▶ **Records shown**
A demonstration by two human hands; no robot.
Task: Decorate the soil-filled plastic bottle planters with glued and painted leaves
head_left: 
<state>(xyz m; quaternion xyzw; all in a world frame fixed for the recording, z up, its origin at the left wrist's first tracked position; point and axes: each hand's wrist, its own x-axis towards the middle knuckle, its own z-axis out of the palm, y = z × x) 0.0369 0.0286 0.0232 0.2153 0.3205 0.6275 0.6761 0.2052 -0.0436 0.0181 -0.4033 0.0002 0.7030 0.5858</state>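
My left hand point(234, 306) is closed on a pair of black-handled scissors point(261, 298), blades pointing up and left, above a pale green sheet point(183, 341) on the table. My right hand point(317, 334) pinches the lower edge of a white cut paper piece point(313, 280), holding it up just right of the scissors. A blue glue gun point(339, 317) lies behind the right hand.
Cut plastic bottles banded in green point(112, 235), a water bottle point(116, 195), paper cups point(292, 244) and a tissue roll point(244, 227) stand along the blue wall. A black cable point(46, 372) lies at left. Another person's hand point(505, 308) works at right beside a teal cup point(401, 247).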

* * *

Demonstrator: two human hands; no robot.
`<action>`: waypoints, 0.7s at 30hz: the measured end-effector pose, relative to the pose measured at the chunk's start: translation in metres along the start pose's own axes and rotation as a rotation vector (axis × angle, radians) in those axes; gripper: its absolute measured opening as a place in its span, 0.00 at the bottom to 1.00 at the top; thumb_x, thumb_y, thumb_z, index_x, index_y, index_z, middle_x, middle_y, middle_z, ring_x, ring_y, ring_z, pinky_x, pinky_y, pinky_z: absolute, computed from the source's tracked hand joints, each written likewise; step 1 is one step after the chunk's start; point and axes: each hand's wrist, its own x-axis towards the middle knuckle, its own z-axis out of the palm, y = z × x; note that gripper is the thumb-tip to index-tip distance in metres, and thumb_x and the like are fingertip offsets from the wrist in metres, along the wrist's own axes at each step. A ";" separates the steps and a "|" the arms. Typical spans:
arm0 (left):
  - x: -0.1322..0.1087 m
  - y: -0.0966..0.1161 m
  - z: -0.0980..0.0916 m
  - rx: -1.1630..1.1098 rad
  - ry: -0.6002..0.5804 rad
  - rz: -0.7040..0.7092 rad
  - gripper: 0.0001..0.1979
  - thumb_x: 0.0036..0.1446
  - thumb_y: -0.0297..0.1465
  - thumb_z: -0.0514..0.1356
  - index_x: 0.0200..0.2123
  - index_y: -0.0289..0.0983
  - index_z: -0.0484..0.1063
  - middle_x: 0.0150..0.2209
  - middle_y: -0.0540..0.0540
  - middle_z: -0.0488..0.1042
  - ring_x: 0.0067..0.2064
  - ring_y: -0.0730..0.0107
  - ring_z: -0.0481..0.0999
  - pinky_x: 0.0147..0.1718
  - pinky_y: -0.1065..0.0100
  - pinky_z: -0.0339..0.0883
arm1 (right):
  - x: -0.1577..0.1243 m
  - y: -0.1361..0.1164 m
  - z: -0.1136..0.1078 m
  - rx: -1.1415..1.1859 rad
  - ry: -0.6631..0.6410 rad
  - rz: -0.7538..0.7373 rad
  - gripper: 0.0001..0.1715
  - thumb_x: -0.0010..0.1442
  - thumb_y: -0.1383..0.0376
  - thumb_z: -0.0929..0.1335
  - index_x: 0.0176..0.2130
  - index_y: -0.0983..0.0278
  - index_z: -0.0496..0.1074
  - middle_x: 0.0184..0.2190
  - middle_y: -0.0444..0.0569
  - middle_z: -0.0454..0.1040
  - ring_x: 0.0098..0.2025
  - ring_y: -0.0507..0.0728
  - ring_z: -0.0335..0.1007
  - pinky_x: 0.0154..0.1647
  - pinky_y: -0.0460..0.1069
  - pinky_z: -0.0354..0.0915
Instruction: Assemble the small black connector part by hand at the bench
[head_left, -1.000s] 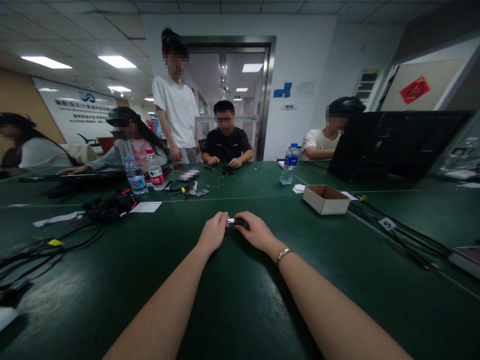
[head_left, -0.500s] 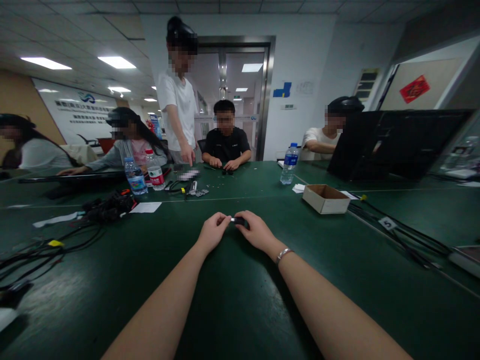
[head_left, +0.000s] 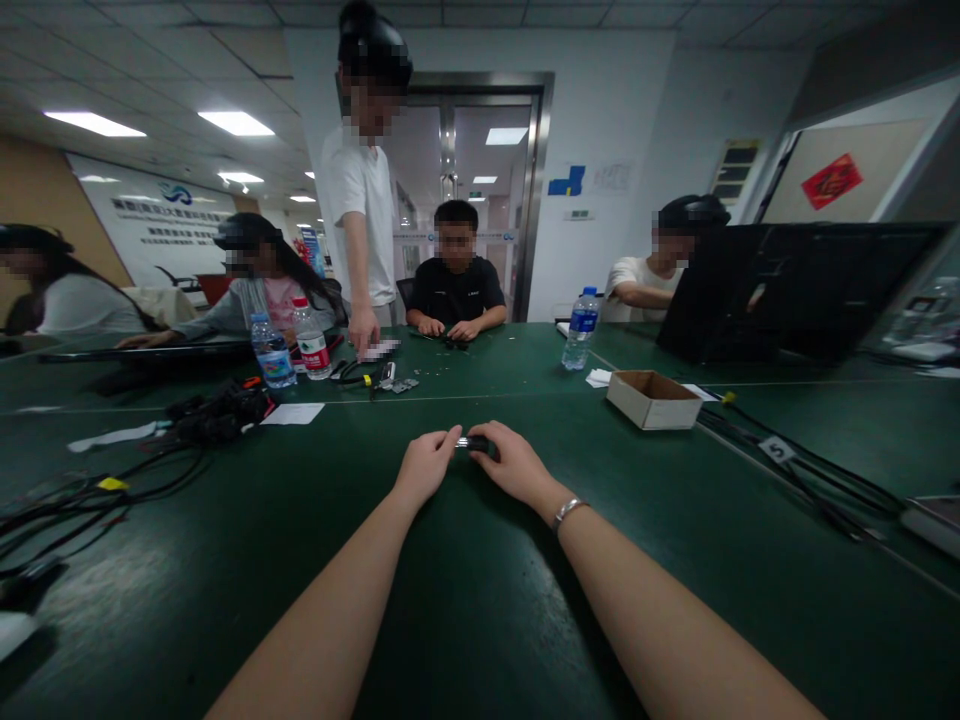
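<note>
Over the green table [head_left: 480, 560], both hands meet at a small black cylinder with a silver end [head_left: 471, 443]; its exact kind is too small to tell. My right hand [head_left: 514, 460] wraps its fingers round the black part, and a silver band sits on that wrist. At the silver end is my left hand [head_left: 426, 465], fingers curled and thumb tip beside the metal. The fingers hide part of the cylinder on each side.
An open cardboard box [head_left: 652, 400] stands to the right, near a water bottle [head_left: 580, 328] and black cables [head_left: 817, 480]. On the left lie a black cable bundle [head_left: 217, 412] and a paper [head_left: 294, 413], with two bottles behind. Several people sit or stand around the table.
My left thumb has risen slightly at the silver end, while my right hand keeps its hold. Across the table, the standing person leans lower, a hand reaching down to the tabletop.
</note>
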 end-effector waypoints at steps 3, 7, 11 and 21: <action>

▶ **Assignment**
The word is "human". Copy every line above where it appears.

▶ **Result below**
A demonstration by two human hands; no robot.
Demonstrator: two human hands; no robot.

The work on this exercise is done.